The Medusa Plot
- Author: Gordon Korman
- Language: English
- Genre: Children's novel Adventure novel
- Published: August 30, 2011
- Publisher: Scholastic
- Publication place: United States
- Pages: 222
- ISBN: 978-0-545-29839-1
- Preceded by: Vespers Rising
- Followed by: A King's Ransom

= The Medusa Plot =

2011 novel by Gordon Korman

The Medusa Plot is the first book in the Cahills vs. Vespers series. The book was written by Gordon Korman and released on August 30, 2011. The story picks up two years after the original series The 39 Clues and is about the Cahills' attempt to save members of their family that have been kidnapped by following the instructions given by Vesper One.

The code that appears between pages 39 and 61 reads "The mother was murdered."

== Plot ==
At 8:42 EST, across various time zones, Fiske Cahill, Reagan Holt, Natalie Kabra, Nellie Gomez, Alistair Oh, Ted Starling, and Phoenix Wizard are kidnapped.

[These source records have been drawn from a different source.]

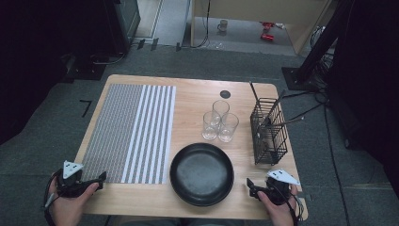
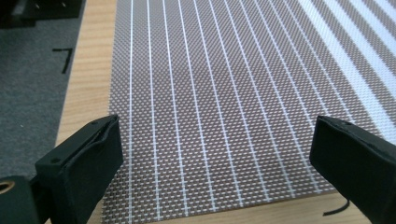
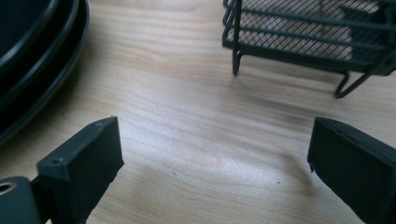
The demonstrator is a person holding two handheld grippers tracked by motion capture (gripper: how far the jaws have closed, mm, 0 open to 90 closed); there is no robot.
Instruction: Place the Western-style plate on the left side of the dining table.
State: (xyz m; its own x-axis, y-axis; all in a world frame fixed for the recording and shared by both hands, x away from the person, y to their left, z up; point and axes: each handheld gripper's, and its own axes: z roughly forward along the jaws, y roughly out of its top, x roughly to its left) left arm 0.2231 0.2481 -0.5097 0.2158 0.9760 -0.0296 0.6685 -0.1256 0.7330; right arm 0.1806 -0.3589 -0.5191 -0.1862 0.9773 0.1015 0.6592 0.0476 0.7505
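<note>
**Wood table set with mat, plate, rack and glasses; both grippers waiting open**

Pale wood is what we are looking at first: a table (image 1: pixel 197 101) seen from above. On its left half we are seeing a long woven placemat (image 1: pixel 129 132), its long axis running away from us. At the near centre a black plate (image 1: pixel 201 173) is lying flat. Right of it a black wire rack (image 1: pixel 269 129) is standing upright with utensils (image 1: pixel 275 115) in it, and three clear glasses (image 1: pixel 219 121) are clustering beyond the plate.

The left gripper (image 1: pixel 96 180) is resting at the mat's near left corner, jaws spread wide and holding nothing. The right gripper (image 1: pixel 250 187) is sitting at the near edge, jaws equally wide and empty, pointing towards the gap between the plate on its left and the rack ahead on its right. We are judging the right hand nearer to both.
</note>
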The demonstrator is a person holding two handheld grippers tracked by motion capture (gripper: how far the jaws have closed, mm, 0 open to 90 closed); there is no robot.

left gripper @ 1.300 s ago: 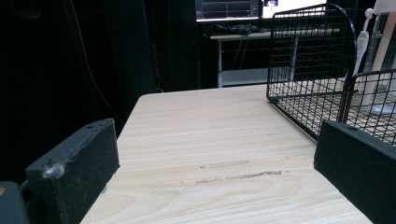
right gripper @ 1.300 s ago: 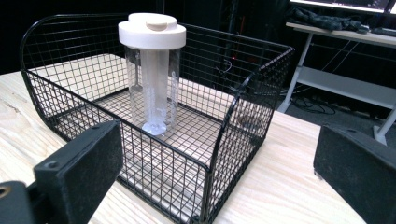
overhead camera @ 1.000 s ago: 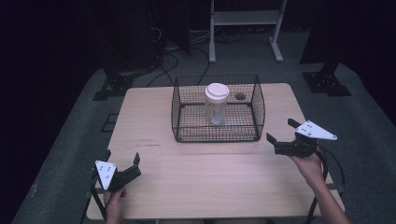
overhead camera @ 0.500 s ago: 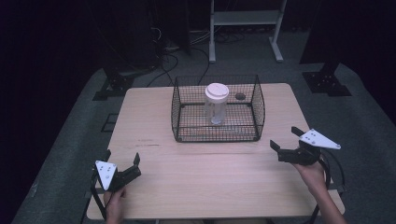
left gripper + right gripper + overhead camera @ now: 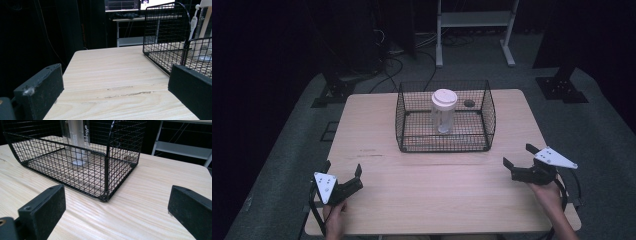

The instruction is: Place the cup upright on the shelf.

In Attleboro at the exact same time, Amy and Dan are on their school bus when a truck suddenly blocks their way. As the students get off the bus, masked men attack Amy and Dan. Amy fights them off; Dan runs off but returns with oil, and after threatening to burn the men, they run away, leaving Amy with a cellphone.

They return home, where McIntyre informs the siblings of the seven earlier kidnappings. Amy then receives a text informing her that she must go to Florence and await further instruction or one hostage will die. Amy addresses the Cahill family via her command center, promising to stop the Vesper while keeping the hostages alive. She calls for Ian Kabra and Sinead Starling to watch the Command Center, while Hamilton Holt and Jonah Wizard meet her in Italy.

In Florence, Amy receives another text commanding they steal Caravaggio's Medusa from the Uffizi. They succeed and get the painting to the Vespers. However, within minutes, Amy receives a text informing her that the painting the Vespers received was a fake. Vesper One gives Amy 96 hours to turn in the real one, or a hostage will die. As motivation, he shoots Nellie in the shoulder. The four begin researching the painting and the museum, discovering there was one time where it left the gallery. Art collector Gregor Tobin was involved, and the four conclude it's still with him.

Amy gets in touch with Tobin, asking if he would look at an Egyptian statue she inherited. Tobin agrees, letting the siblings into the house. They find a secret room housing various works of art. They steal the painting, getting safely away from Tobin. While Dan questions how the Vespers so quickly identified the museum's painting as a fake, Amy contacts Attleboro, tasking them with finding a charger for the phone. Ian goes to a local shop, where he runs into Evan Tolliver, Amy's boyfriend. Evan identifies the phone as a DeOssie, a phone that only high-ranking military officials use. Ian and Sinead agree to bring Evan in and brief him.

Dan discovers that the wood canvas the painting is on has words written in it. Dan sends a photo to his friend Atticus Rosenbloom, who says it refers to the Colosseum. Dan and Amy meet Atticus and his older brother, Jake, at the Colosseum and find the original copy of Il Milione. Dan pockets it, much to Atticus' horror. He and Jake chase down the Cahills, calling local authorities. The Cahill siblings escape, fleeing back to Florence.

In New York, Ian, Sinead, Hamilton, and Jonah go to the DeOssie factory, where they find chargers. After looking around, the building explodes. Sinead calls Dan and Amy to inform them of the unfortunate incident and tell them that chargers are on the way. After the phone call, they receive a text from Vesper One telling them to go to the circus. The siblings make the drop, only to find that Vesper One will not release the hostages unless Dan and Amy do another task in Lucerne. Angry, the two get ready for the trip ahead.